» SOURCE DATA:
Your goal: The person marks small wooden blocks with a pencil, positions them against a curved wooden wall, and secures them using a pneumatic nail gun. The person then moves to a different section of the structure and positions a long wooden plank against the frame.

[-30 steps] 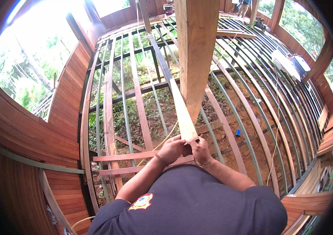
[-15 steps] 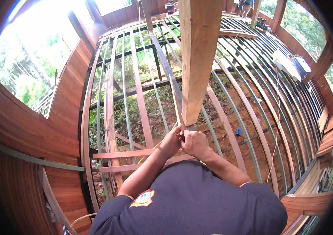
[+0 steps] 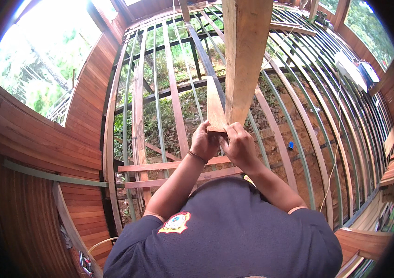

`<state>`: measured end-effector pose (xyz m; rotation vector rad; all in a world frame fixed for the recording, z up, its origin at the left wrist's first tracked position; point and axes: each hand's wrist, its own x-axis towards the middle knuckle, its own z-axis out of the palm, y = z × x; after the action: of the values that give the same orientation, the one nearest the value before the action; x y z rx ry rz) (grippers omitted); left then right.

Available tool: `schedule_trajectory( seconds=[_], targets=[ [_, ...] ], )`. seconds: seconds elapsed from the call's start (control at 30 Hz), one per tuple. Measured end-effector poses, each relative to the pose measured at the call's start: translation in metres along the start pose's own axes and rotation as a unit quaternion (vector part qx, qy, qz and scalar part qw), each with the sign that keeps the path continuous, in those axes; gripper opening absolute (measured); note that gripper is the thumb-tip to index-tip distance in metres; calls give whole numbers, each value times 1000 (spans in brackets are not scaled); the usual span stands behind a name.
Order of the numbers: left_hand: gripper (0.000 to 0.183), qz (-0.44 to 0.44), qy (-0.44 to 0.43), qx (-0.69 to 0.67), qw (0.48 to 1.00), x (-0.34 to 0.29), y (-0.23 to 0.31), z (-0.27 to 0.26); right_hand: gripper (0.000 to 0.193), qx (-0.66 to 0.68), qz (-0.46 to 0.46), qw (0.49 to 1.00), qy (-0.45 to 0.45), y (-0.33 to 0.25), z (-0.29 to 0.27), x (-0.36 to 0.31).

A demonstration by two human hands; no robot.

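Note:
A pale wooden board stretches away from me, its broad face turned up and its near end at my hands. My left hand is closed on the left side of that end, fingertips at the edge. At the right corner, my right hand pinches the board between bent fingers. Just behind and right of the board stands a thick squared timber post, close to the right hand. Part of my right fingers is hidden by the hand itself.
Long narrow joists run away on both sides over open gaps, with earth and plants below. Two reddish planks lie crosswise at my left. A plank wall closes the left side. A thin cable trails on the right, and a blue object lies below.
The board, seen nearly edge-on before, is now turned so its broad face shows. My hands have moved slightly up in view and apart, one at each side of its end.

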<state>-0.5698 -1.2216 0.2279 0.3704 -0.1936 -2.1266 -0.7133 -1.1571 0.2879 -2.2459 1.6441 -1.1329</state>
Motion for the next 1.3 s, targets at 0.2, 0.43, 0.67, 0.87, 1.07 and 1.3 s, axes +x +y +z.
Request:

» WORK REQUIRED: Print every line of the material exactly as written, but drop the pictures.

» RESPONSE AREA:
Your goal: The person marks small wooden blocks with a pencil, positions them against a curved wooden wall, and secures them using a pneumatic nail gun. The person then moves to a different section of the structure and positions a long wooden plank against the frame.

[-30 steps] 
[-15 steps] 
[+0 steps] 

`<state>`: measured end-effector pose (xyz m; rotation vector rad; all in a world frame fixed for the recording, z up, its origin at the left wrist's first tracked position; point and axes: each hand's wrist, its own x-axis towards the middle knuckle, its own z-axis out of the palm, y = z × x; after the action: of the values that give the same orientation, the one nearest the value before the action; x y z rx ry rz) (grippers omitted); left then right.

Available tool: `schedule_trajectory( seconds=[_], targets=[ [_, ...] ], )`. seconds: seconds elapsed from the call's start (control at 30 Hz), one per tuple. Measured end-effector poses, each relative to the pose measured at the call's start: translation in metres along the start pose's own axes and rotation as a unit quaternion (vector part qx, qy, qz and scalar part qw), each with the sign that keeps the path continuous, in those axes; gripper opening absolute (measured); note that gripper is the thumb-tip to index-tip distance in metres; calls give whole numbers, each value times 1000 (spans in brackets are not scaled); the usual span stands behind a name.
Order of the numbers: left_hand: gripper (0.000 to 0.183), qz (-0.44 to 0.44), qy (-0.44 to 0.43), qx (-0.69 to 0.67), qw (0.48 to 1.00), x (-0.34 to 0.29), y (-0.23 to 0.31), z (-0.27 to 0.26); right_hand: gripper (0.000 to 0.193), qx (-0.66 to 0.68), qz (-0.46 to 0.46), qw (0.49 to 1.00), qy (-0.45 to 0.45), y (-0.33 to 0.25), z (-0.29 to 0.27), x (-0.36 to 0.31).

A demonstration by two human hands; no robot.

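Note:
A pale wooden board stretches away from me, its broad face turned up and its near end at my hands. My left hand is closed on the left side of that end, fingertips at the edge. At the right corner, my right hand pinches the board between bent fingers. Just behind and right of the board stands a thick squared timber post, close to the right hand. Part of my right fingers is hidden by the hand itself.
Long narrow joists run away on both sides over open gaps, with earth and plants below. Two reddish planks lie crosswise at my left. A plank wall closes the left side. A thin cable trails on the right, and a blue object lies below.
The board, seen nearly edge-on before, is now turned so its broad face shows. My hands have moved slightly up in view and apart, one at each side of its end.
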
<state>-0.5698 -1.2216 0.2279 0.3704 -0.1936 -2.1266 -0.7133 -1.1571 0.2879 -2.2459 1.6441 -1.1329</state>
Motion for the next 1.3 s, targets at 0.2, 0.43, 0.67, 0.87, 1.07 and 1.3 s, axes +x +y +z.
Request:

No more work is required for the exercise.